What to produce: Somewhere below is a line with "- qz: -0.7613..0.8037" and, later, a line with "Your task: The"; repeat those two lines and all the lines between them, exactly as they are.

##### Information supplied

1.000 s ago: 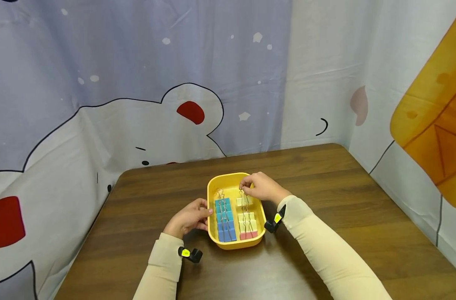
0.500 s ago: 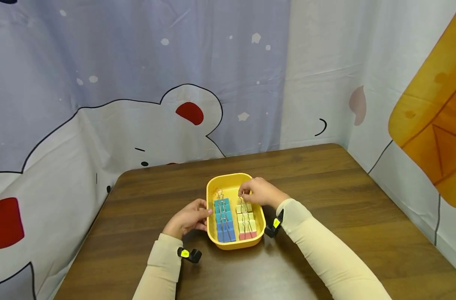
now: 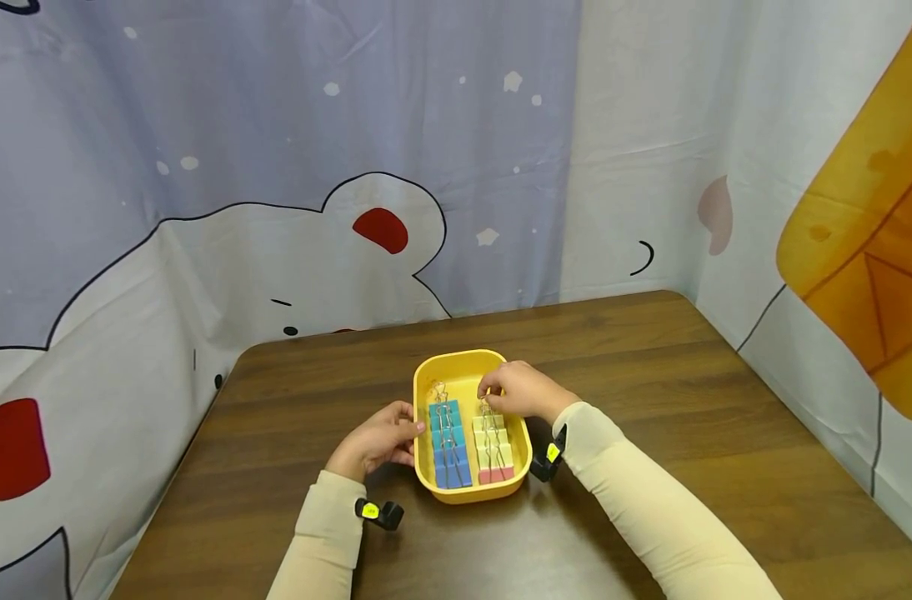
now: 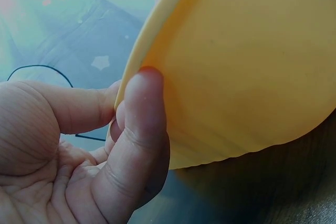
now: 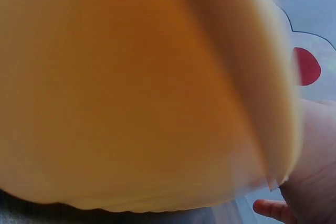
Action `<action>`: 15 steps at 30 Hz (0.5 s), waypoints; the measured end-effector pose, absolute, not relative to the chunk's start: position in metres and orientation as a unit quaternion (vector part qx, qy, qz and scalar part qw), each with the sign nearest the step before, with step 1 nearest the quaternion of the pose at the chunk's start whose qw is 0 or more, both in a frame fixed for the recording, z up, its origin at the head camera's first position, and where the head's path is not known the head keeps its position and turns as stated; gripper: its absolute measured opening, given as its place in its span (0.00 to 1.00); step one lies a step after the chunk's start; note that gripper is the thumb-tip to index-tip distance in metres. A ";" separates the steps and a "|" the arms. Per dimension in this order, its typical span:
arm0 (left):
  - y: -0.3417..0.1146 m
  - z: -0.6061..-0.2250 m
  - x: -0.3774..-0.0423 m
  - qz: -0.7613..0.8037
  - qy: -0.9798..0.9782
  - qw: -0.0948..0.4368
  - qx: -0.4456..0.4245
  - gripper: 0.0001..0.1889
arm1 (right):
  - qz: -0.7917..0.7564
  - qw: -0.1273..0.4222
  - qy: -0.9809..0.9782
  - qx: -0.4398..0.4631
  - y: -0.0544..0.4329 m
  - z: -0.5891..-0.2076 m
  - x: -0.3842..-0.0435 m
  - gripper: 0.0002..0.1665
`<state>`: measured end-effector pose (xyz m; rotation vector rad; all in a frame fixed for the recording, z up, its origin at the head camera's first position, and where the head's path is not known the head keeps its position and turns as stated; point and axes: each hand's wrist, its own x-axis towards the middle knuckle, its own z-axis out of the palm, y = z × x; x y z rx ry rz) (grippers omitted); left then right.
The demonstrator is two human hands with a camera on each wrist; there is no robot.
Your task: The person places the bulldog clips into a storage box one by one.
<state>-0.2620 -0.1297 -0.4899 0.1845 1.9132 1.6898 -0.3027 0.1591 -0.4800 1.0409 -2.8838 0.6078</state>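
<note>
A shallow yellow plastic box (image 3: pixel 477 493) holds two rows of binder clips with wire handles. Teal clips (image 3: pixel 446 422) and blue clips (image 3: pixel 453 476) form the left row; pale yellow clips (image 3: pixel 493 452) and a pink clip (image 3: pixel 496 476) form the right one. My left hand (image 3: pixel 379 435) pinches the box's left rim between thumb and fingers, seen close in the left wrist view on the box wall (image 4: pixel 241 72). Reaching over the right rim, my right hand (image 3: pixel 525 390) pinches the wire handle of the farthest pale yellow clip (image 3: pixel 488 422). In the right wrist view the box wall hides its fingertips.
The box stands on a brown wooden table (image 3: pixel 598 350). Behind it hangs a printed curtain (image 3: pixel 276 108) reaching along the back and sides. Each wrist wears a small black camera (image 3: pixel 381 513).
My right hand has drawn the farthest pale yellow clip toward the near end, up against the others in its row. The left hand stays on the rim.
</note>
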 end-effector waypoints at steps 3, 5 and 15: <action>-0.130 -0.490 -0.261 0.632 0.717 0.287 0.069 0.15 | 0.178 0.009 -0.926 0.334 0.158 -0.480 -0.301 0.09; -0.129 -0.490 -0.260 0.631 0.717 0.288 0.067 0.15 | 0.163 0.011 -0.928 0.336 0.158 -0.480 -0.301 0.09; -0.132 -0.494 -0.257 0.609 0.739 0.282 0.061 0.16 | 0.165 0.019 -0.919 0.357 0.164 -0.475 -0.295 0.15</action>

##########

Reply to the exercise:
  - qz: -0.7613..0.8037
  - qy: -0.9798..0.9782
  - qw: -0.0948..0.4368
  - qx: -0.4456..0.4245
  - gripper: 0.0001..0.1889
arm1 (right):
  - qz: -0.7917..0.7564
  - qw: -0.1273..0.4222
  - qy: -0.9809..0.9782
  - qx: -0.4398..0.4631
  - y: -0.0544..0.4329 m
  - z: -0.5891..-0.2076 m
  - x: -0.3842..-0.0435 m
  - gripper: 0.0002..0.1665
`<state>`: measured end-effector pose (xyz m; rotation vector rad; all in a frame fixed for the recording, z up, its origin at the head camera's first position, and where the head's path is not known the head keeps its position and turns as stated; point and axes: each hand's wrist, its own x-axis towards the middle knuckle, its own z-axis out of the palm, y = z × x; x y z rx ry rz) (grippers omitted); left then right.
The demonstrator is two human hands with a camera on each wrist; there is no robot.
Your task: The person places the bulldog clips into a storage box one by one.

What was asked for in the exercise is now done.